## Work instruction
The entries below contain a line with "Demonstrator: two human" and a line with "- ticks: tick". Quote exactly those two lines and all lines between them.

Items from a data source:
+++++

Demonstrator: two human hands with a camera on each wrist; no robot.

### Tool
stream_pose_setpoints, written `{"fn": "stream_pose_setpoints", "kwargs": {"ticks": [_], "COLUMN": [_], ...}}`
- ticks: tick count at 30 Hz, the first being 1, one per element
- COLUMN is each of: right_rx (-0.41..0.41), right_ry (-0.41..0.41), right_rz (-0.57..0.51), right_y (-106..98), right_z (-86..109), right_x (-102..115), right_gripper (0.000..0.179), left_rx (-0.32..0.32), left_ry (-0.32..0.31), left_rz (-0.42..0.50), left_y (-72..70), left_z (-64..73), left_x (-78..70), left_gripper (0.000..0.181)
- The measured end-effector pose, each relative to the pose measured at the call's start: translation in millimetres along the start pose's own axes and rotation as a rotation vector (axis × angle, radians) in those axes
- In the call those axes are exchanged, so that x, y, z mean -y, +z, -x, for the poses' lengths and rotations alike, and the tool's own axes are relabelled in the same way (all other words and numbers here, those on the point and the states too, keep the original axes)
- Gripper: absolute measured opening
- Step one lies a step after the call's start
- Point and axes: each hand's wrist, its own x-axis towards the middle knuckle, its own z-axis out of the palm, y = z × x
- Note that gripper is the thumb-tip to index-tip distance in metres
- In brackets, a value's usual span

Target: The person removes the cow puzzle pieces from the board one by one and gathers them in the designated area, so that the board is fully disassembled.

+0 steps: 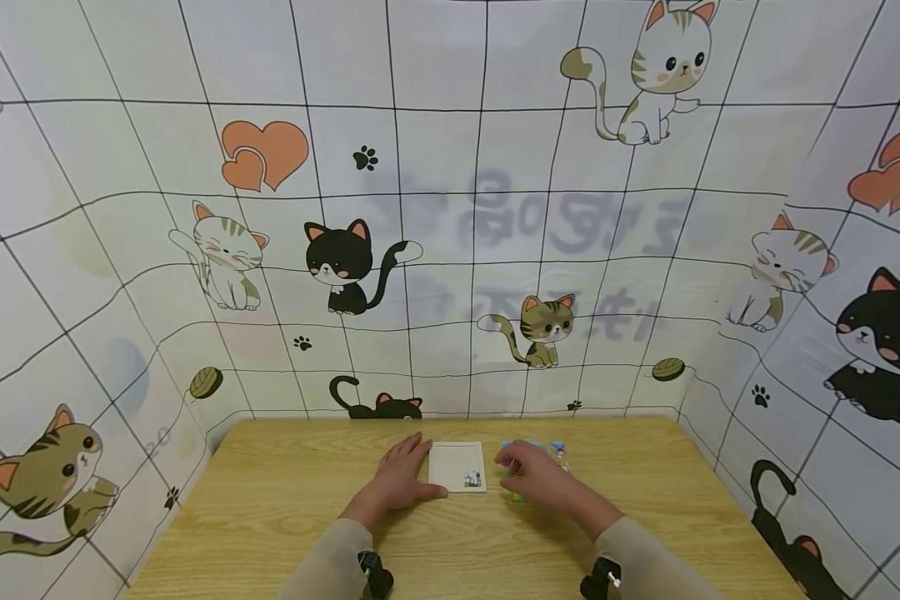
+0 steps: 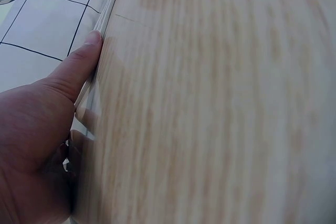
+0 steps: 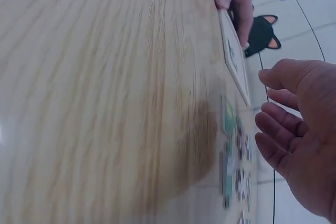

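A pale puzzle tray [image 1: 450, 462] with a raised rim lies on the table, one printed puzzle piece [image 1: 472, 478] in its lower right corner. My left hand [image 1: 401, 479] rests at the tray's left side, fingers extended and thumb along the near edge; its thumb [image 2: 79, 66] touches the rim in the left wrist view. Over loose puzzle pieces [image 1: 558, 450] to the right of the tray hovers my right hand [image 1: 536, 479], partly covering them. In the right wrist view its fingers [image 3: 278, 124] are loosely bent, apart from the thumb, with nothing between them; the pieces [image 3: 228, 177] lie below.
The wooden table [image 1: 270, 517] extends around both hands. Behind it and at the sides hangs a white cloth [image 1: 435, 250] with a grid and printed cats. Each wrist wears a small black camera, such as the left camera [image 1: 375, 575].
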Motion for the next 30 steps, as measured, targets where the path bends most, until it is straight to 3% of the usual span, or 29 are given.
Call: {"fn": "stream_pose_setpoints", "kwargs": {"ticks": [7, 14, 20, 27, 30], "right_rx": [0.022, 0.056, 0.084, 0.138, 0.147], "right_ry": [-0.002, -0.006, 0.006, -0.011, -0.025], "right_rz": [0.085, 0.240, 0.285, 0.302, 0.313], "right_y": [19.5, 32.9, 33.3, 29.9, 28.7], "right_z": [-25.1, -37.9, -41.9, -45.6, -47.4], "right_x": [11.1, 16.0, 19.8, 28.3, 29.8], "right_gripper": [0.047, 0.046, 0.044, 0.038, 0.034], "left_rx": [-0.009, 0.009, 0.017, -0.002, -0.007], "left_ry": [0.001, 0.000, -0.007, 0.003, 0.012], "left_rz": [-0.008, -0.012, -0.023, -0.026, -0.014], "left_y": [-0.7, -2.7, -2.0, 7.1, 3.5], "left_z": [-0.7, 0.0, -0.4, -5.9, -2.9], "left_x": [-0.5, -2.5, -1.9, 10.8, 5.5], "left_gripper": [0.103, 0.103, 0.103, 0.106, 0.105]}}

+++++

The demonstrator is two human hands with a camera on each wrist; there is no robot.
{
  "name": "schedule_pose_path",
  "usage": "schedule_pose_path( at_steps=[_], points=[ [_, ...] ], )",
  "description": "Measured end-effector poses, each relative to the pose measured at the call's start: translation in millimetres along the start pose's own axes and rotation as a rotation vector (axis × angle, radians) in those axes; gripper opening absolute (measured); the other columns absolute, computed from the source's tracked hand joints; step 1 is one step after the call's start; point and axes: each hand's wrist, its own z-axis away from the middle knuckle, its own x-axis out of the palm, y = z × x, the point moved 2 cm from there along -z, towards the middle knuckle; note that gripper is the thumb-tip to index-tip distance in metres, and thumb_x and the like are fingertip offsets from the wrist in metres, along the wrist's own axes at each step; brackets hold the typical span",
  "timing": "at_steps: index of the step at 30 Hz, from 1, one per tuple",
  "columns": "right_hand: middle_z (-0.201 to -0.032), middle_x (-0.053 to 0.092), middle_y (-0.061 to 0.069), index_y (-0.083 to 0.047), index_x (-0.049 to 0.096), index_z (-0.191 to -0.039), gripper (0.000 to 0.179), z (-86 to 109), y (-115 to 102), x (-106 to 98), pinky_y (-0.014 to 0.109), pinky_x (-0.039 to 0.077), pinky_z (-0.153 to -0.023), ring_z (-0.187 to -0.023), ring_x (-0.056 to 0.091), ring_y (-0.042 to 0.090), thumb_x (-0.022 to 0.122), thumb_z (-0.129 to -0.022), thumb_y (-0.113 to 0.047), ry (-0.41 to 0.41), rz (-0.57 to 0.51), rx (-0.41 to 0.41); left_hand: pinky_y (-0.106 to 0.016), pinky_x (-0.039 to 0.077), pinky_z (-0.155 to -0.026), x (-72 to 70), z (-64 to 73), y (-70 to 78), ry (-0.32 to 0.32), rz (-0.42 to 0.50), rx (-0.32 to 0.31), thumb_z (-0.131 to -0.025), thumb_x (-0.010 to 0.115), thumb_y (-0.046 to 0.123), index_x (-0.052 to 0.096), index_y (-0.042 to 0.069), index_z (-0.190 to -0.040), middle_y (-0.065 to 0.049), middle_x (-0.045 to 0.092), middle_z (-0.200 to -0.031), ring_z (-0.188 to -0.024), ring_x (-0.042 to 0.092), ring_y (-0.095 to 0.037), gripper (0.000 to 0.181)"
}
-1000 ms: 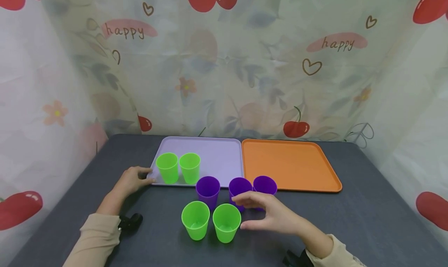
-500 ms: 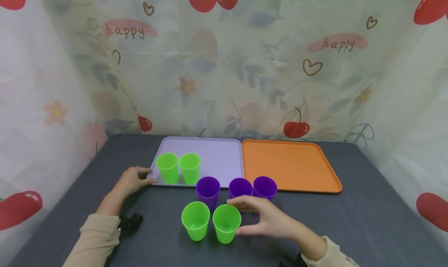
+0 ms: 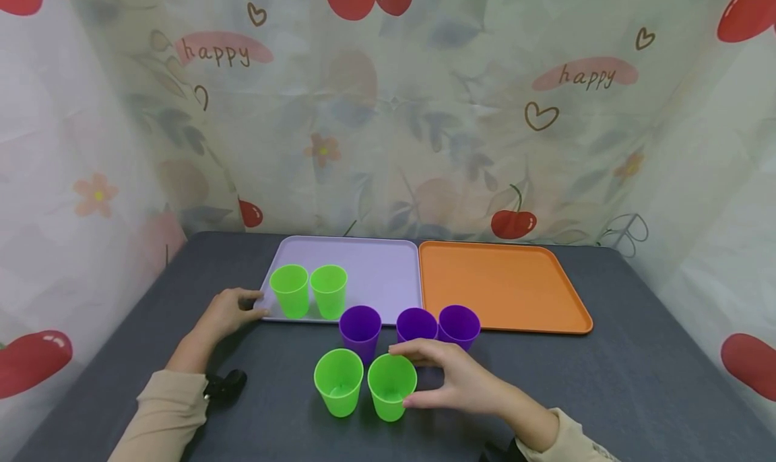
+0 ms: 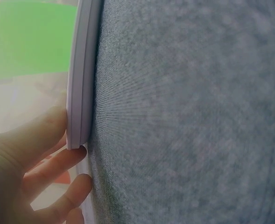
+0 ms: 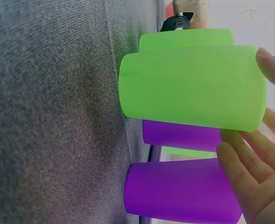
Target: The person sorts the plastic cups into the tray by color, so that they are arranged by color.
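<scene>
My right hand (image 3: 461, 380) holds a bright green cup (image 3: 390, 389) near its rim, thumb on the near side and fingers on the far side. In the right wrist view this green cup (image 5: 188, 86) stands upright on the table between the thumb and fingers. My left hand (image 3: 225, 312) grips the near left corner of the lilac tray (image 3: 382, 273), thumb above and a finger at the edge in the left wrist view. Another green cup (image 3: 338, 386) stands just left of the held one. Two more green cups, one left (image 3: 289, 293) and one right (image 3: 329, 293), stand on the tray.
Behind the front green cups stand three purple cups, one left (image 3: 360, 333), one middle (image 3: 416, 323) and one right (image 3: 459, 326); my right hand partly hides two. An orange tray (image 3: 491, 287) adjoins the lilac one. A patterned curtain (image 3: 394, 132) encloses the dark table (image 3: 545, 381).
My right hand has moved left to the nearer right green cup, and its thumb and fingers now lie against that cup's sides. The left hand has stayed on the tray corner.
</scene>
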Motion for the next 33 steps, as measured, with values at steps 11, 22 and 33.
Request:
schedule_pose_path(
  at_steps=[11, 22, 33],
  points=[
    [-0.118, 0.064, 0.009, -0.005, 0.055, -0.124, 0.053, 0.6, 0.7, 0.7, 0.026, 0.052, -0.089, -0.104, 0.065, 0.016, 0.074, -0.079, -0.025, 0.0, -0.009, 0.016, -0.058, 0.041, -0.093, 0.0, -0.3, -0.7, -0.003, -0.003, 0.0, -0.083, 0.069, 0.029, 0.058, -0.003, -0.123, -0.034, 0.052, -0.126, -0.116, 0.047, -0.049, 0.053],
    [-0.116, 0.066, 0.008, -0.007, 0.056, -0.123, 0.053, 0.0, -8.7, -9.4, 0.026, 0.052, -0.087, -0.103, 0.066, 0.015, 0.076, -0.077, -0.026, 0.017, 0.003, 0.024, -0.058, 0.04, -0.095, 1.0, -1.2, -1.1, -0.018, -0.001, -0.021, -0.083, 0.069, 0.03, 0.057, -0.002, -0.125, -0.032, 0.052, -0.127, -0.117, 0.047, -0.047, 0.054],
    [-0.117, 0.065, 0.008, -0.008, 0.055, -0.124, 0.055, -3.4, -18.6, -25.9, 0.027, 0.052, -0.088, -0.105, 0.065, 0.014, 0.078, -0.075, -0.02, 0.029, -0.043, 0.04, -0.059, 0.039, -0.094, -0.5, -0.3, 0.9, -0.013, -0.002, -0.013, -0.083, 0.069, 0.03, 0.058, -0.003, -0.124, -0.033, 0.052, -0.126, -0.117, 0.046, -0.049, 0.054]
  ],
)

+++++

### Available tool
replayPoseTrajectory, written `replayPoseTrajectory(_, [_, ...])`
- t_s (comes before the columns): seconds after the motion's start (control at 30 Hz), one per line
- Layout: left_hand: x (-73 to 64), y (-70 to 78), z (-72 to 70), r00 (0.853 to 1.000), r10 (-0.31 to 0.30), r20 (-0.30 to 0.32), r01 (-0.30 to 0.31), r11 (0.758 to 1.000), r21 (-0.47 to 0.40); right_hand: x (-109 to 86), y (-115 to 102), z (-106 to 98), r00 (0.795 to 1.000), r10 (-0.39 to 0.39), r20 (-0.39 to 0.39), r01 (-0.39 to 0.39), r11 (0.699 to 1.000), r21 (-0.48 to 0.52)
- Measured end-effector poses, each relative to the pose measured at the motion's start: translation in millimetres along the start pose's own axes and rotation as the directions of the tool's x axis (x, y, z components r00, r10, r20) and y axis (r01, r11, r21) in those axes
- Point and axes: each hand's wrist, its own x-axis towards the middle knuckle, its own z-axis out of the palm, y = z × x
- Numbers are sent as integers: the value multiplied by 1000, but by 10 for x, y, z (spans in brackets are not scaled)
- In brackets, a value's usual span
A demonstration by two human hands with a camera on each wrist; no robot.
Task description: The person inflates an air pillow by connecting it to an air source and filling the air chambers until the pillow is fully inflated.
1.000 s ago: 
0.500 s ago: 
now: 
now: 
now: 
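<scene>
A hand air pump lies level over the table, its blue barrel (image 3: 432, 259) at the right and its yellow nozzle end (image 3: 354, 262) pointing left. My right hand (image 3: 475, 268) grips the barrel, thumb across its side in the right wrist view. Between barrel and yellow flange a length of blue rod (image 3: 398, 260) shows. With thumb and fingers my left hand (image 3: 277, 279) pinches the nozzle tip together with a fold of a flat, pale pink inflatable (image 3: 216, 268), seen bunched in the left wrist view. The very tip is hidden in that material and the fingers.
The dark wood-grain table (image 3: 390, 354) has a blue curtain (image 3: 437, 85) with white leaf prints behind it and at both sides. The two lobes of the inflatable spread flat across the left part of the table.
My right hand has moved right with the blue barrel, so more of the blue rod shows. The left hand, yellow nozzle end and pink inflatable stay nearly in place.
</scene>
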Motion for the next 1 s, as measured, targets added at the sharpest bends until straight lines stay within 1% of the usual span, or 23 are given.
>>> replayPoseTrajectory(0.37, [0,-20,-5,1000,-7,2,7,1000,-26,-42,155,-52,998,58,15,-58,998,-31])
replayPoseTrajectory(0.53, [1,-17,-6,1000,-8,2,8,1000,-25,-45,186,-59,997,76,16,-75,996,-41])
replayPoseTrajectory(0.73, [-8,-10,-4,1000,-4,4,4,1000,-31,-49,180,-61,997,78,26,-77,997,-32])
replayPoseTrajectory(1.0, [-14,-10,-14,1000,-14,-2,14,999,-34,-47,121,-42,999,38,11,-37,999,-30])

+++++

## Solution
Demonstrator: two human hands with a camera on each wrist; no robot.

### Tool
stream_pose_setpoints, written `{"fn": "stream_pose_setpoints", "kwargs": {"ticks": [_], "COLUMN": [_], ...}}`
- ticks: tick count at 30 Hz, the first being 1, one per element

The exercise has now been completed.